For Maggie Wong, director of marketing at the Charles B.
Wang Community Health Center in Chinatown and a first-time mother at
40, comfort came from doing acupressure massage of her baby's palm, as
taught by an acupuncturist friend, or chanting the names of Buddha.
"It helps to calm me down also," Ms. Wong said.
At
a time when mainstream medicine is marketing non-Western techniques
from yoga to acupuncture, native parents seem more open to trying
"natural" methods - or to buying trademarked approximations: a "Miracle
Blanket" for swaddling, a "Lull-a-Band" inspired by a Guatemalan
grandmother, a teddy bear that makes womb noises.
Others have
married into the real thing, like Gabriele Ortiz, 40, who described
herself as "half-Jewish, half-Italian, like a good New Yorker," and
said it was her Mexican husband who taught her to swaddle their baby,
Madeleine, and calm her with a nightly bath.
Even for hybrid
New Yorkers, some remedies seem just too exotic.
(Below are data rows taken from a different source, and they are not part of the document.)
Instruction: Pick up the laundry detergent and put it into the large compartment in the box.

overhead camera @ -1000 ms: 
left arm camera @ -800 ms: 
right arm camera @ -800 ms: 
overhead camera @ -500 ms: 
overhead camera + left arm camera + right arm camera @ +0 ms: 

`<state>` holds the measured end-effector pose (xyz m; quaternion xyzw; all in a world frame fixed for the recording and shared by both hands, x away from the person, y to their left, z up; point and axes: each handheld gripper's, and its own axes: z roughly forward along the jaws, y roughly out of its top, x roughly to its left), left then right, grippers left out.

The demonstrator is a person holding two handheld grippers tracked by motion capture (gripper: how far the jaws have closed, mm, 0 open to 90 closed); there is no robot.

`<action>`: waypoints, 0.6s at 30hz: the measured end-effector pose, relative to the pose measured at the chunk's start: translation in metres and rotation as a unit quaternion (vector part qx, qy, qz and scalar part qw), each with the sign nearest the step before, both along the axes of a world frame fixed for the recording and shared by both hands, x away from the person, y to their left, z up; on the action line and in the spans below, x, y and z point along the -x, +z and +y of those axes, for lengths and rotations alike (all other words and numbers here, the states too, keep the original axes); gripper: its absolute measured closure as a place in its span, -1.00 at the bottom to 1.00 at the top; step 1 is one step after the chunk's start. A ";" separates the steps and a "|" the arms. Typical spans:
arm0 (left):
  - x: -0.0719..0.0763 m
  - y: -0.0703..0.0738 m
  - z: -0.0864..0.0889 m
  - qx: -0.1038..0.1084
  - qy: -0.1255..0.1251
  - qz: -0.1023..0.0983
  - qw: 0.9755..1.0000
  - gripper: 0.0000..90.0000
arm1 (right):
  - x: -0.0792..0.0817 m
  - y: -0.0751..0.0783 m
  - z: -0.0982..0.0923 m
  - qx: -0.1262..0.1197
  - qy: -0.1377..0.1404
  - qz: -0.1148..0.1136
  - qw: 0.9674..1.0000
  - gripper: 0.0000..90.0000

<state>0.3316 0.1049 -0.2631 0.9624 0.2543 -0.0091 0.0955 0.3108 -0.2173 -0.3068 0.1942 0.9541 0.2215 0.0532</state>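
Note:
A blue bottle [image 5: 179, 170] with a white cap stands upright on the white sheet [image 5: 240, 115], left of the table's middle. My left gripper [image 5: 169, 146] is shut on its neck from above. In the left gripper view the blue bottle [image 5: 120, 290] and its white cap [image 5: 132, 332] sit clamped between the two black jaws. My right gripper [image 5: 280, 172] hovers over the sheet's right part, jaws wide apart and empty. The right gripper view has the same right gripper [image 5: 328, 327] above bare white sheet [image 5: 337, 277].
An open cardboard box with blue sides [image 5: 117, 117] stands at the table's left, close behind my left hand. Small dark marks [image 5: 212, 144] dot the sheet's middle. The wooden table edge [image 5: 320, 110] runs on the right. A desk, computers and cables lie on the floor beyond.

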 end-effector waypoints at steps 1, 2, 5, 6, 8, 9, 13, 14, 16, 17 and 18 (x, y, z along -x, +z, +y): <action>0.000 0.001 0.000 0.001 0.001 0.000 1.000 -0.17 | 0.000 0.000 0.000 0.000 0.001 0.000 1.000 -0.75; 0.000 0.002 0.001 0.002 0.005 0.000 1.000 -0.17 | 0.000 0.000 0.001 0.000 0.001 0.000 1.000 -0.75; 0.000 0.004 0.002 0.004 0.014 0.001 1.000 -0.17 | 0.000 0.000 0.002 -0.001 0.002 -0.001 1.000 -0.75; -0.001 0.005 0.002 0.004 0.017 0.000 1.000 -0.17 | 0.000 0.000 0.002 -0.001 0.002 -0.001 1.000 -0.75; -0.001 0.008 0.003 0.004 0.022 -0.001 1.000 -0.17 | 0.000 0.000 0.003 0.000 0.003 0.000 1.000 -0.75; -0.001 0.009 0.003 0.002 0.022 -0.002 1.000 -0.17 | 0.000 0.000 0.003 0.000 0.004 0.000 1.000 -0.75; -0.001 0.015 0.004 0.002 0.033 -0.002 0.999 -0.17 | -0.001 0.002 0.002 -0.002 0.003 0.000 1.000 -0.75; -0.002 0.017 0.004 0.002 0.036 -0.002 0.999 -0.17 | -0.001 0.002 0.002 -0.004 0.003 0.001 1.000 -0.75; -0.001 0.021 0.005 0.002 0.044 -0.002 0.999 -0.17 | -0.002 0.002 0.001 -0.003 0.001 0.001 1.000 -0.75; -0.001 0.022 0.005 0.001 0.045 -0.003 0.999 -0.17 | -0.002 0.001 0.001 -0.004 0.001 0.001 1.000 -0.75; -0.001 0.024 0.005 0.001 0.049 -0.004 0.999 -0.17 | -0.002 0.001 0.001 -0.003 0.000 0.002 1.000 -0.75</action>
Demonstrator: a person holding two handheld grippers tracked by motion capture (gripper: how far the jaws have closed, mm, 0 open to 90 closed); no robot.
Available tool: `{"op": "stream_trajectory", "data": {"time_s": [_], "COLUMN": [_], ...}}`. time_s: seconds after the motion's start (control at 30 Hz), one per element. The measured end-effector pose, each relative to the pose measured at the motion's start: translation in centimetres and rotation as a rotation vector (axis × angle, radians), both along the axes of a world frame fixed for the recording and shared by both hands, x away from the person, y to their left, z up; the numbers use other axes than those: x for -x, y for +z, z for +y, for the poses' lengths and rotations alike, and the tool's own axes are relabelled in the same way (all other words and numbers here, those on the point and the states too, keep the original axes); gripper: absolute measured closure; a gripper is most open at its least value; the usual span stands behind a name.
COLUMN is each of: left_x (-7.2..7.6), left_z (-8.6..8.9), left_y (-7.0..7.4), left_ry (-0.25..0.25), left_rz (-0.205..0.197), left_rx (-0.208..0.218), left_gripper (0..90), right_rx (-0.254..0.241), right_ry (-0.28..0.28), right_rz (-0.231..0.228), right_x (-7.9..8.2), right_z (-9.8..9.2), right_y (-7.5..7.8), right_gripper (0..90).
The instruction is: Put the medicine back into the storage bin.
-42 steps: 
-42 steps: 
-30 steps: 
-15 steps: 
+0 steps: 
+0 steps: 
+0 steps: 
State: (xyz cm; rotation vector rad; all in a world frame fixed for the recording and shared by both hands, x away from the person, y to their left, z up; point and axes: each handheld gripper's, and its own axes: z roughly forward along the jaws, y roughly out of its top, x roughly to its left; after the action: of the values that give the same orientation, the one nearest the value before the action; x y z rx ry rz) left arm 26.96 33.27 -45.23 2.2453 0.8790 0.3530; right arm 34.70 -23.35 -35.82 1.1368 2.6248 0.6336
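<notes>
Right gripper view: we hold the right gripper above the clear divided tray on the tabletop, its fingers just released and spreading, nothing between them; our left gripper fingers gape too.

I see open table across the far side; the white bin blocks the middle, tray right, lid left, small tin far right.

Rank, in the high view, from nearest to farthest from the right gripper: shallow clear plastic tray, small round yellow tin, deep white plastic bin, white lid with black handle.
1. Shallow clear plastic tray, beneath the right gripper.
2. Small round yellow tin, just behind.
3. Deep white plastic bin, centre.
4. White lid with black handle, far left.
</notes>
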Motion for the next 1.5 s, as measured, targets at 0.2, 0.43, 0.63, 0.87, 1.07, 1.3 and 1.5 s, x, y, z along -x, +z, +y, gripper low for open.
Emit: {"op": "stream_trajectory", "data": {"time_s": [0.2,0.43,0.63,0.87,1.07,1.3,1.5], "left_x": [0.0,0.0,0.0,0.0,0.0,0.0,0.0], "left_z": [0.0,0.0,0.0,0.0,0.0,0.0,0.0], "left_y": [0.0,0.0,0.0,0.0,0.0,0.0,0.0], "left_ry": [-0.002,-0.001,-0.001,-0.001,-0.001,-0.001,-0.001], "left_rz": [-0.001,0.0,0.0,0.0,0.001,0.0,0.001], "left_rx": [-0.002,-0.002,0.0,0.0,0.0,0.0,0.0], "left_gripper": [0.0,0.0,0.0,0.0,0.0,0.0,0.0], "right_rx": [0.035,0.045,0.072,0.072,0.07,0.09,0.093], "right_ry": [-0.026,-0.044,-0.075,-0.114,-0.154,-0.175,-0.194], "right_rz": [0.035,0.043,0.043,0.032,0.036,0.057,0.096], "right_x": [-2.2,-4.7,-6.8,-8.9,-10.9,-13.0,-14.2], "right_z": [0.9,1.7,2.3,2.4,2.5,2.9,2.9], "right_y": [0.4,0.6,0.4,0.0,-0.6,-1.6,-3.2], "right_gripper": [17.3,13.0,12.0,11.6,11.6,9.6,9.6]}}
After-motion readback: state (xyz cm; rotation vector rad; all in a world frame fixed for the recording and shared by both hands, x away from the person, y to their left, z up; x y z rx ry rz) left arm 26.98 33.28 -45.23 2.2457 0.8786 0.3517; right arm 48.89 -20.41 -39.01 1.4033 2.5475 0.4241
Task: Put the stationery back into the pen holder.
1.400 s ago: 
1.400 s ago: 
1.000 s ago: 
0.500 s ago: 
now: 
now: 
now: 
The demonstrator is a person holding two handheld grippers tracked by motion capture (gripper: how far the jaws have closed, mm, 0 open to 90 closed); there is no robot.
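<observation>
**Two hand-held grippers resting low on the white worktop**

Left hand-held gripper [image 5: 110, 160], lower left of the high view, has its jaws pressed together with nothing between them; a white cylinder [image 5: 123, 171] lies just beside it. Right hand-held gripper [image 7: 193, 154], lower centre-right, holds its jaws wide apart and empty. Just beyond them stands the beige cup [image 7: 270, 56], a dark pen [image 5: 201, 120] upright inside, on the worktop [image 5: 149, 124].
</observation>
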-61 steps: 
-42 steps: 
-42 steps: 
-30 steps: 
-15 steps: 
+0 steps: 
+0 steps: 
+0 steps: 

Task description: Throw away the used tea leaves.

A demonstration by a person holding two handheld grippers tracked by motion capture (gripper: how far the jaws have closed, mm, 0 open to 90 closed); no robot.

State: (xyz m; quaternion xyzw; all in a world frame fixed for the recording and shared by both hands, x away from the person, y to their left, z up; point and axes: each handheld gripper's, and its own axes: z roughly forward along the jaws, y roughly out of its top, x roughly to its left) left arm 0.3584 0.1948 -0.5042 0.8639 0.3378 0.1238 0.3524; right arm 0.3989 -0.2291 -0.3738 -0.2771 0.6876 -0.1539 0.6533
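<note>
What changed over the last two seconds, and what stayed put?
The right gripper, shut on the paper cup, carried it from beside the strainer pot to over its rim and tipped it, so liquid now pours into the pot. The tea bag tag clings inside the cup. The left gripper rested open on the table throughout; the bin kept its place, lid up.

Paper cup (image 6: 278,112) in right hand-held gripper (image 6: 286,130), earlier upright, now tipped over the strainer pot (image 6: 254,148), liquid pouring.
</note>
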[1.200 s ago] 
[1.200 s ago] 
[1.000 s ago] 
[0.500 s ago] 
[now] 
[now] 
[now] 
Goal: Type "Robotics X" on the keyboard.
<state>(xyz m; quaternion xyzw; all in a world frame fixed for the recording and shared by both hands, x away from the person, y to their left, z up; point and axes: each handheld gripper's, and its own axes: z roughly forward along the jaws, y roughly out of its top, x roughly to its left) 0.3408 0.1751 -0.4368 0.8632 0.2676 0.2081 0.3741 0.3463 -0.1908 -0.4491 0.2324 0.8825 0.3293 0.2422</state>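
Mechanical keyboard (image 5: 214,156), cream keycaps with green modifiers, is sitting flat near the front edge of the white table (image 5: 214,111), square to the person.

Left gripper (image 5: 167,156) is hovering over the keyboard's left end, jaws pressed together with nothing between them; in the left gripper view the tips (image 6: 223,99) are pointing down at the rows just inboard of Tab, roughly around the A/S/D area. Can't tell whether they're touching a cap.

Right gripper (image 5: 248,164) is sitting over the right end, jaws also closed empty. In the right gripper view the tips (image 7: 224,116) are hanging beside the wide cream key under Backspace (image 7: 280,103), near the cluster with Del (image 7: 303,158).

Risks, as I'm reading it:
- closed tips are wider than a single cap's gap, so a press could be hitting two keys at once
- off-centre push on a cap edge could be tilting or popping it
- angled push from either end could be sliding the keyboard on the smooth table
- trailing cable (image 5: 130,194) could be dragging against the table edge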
One Brazilian
immigrant mother whose firstborn cried until 3 a.m. for the first three
months was urged by her Trinidadian housecleaner to settle his
digestion with a surefire home remedy: a tea made from cayenne pepper.
She demurred.
"I was desperate, but not that desperate," said the
mother, Danielle Curi, 36. Native or immigrant, there may be no
substitute for experience, said Dr. Sandy Saintonge, a pediatrician at
New York Hospital Queens, whose family is from Haiti.
She has counseled patients from every continent on colic, in the
process collecting an international repertory of home remedies.
Then, 18 months ago, she had her own child.
"I
wasn't prepared for the crying," she confessed. Eventually, she called
her older sister, a nurse and experienced mother, who gave her the best
advice: "Just ride it through. It will not last forever."
So the doctor put on her music headphones, held her baby close, and danced through the tears.